Some experiments on perceptual learning of mirror-image acoustic patterns

Some experiments on perceptual learning of mirror-image acoustic patterns

M E Grunke et al. Percept Psychophys. 1982 Mar.

Abstract

It is well known that the formant transitions of stop consonants in CV and VC syllables are roughly the mirror image of each other in time. These formant motions reflect the acoustic correlates of the articulators as they move rapidly into and out of the period of stop closure. Although acoustically different, these formant transitions are correlated perceptually with similar phonetic segments.
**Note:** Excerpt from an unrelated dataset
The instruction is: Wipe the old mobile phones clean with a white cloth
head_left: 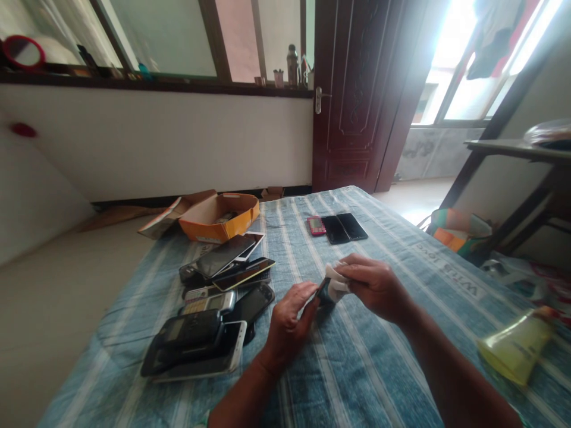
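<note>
My left hand (292, 312) is closed around the edge of a dark mobile phone (322, 289), held tilted above the bed. Fingers of my right hand (372, 284) pinch a white tissue (335, 286) against the phone's far end. Part of the phone is hidden by the tissue and my fingers. Left of my hands lies a heap of old mobile phones (227, 255), some with black screens and one with a keypad (209, 300). Beyond my hands, two black phones (345, 228) lie side by side, beside a small pink-edged item (316, 225) whose front is blurred.
An open orange cardboard box (218, 229) stands at the bed's far left, with something dark inside. A yellow wet-wipe-like packet (515, 345) lies at the right. Striped blue cloth (285, 238) covers the bed. Behind are a dark red door (352, 89) and a shelf (521, 151).
</note>
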Available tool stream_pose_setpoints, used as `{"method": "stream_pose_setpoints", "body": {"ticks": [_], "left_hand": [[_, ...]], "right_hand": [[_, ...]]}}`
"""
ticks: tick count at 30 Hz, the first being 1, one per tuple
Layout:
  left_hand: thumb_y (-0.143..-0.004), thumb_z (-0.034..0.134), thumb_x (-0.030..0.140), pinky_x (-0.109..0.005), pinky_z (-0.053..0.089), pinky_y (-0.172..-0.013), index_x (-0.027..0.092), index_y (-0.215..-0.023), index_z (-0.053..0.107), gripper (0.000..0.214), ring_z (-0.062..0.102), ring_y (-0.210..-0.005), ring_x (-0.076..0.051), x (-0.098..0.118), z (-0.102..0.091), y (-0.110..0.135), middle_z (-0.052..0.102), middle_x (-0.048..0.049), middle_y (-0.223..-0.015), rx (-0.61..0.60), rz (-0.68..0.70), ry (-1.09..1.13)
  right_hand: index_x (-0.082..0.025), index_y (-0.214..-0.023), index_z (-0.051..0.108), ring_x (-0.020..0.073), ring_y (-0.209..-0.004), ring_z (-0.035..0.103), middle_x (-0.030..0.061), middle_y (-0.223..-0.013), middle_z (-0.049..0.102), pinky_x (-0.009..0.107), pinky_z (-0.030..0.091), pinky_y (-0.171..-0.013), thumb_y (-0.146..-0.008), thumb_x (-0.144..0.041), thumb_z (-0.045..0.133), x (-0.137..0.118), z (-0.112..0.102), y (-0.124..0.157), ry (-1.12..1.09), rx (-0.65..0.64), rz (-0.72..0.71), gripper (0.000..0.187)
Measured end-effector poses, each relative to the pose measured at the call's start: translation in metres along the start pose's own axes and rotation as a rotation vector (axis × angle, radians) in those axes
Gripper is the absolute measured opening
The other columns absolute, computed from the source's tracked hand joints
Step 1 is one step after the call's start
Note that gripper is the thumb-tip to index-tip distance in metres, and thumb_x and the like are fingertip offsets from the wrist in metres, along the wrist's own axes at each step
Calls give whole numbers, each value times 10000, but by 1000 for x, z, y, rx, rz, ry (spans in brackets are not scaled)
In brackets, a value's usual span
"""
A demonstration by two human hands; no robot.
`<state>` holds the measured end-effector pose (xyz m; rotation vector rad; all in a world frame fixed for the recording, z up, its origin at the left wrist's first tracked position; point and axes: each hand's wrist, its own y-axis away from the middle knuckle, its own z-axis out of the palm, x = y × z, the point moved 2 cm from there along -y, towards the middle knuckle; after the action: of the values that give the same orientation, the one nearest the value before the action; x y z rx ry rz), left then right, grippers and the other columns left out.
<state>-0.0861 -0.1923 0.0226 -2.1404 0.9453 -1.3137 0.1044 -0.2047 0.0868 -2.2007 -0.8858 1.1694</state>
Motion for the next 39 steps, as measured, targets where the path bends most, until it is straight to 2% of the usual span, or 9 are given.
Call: {"method": "stream_pose_setpoints", "body": {"ticks": [2,8,18,22,28,34,39], "left_hand": [[-891,564,148,-313,545,-884,171,-1071,660,206,678,-967,-193,9,-4,-4,711,-96,-1040,42,34,13],[-884,573,135,-249,547,-801,184,-1047,665,193,678,-874,-161,24,-14,-14,707,-57,-950,38,36,56],[-882,567,133,-242,541,-778,192,-1032,689,202,679,-822,-155,23,-19,-16,724,-54,-982,21,1,40],[-889,550,135,-241,542,-769,187,-1019,689,197,685,-836,-161,23,-20,-16,727,-56,-967,10,16,7],[-906,539,170,-251,548,-757,187,-1019,682,183,684,-802,-155,27,-20,-20,727,-59,-960,3,51,-46],[-903,549,169,-249,556,-730,171,-970,671,139,689,-784,-162,27,-20,-21,720,-60,-870,37,86,-83],[-894,560,164,-243,560,-701,165,-936,666,114,689,-755,-159,26,-18,-21,712,-52,-838,61,101,-109]], "right_hand": [[-207,-998,715,142,-806,637,57,-904,670,239,510,-714,-912,-166,537,-4,5,0,10,-25,-1,202],[-195,-1025,703,162,-832,639,71,-933,685,278,517,-750,-933,-175,515,-12,14,-1,77,-78,-52,211],[-192,-1007,698,179,-853,635,79,-944,685,321,500,-782,-930,-152,501,-16,26,-2,217,-21,-133,216],[-196,-970,705,174,-841,640,75,-942,687,303,505,-762,-920,-155,507,-16,29,-2,174,10,-82,209],[-196,-1006,707,170,-891,661,81,-994,691,272,538,-785,-908,-149,516,-12,24,-3,14,-22,-27,220],[-201,-1014,707,175,-939,670,85,-1053,694,288,546,-824,-897,-126,526,-4,13,-3,-23,-42,-7,228],[-198,-940,723,169,-899,677,68,-983,710,261,543,-787,-895,-147,553,5,0,-3,-54,-59,41,184]]}}
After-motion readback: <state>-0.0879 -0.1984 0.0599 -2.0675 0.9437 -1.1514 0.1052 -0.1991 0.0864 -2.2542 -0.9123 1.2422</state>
Earlier research of Klatt and Shattuck (1975) had suggested that mirror image acoustic patterns resembling formant transitions were not perceived as similar. However, mirror image patterns could still have some underlying similarity which might facilitate learning, recognition, and the establishment of perceptual constancy of phonetic segments across syllable positions. This paper reports the results of four experiments designed to study the perceptual similarity of mirror-image acoustic patterns resembling the formant transitions and steady-state segments of the CV and VC syllables/ba/,/da/,/ab/, and /ad/. Using a perceptual learning paradigm, we found that subjects could learn to assign mirror-image acoustic patterns to arbitrary response categories more consistently than they could do so with similar arrangements of the same patterns based on spectrotemporal commonalities. Subjects respond not only to the individual components or dimensions of these acoustic patterns, but also process entire patterns and make use of the patterns’ internal organization in learning to categorize them consistently according to different classification rules.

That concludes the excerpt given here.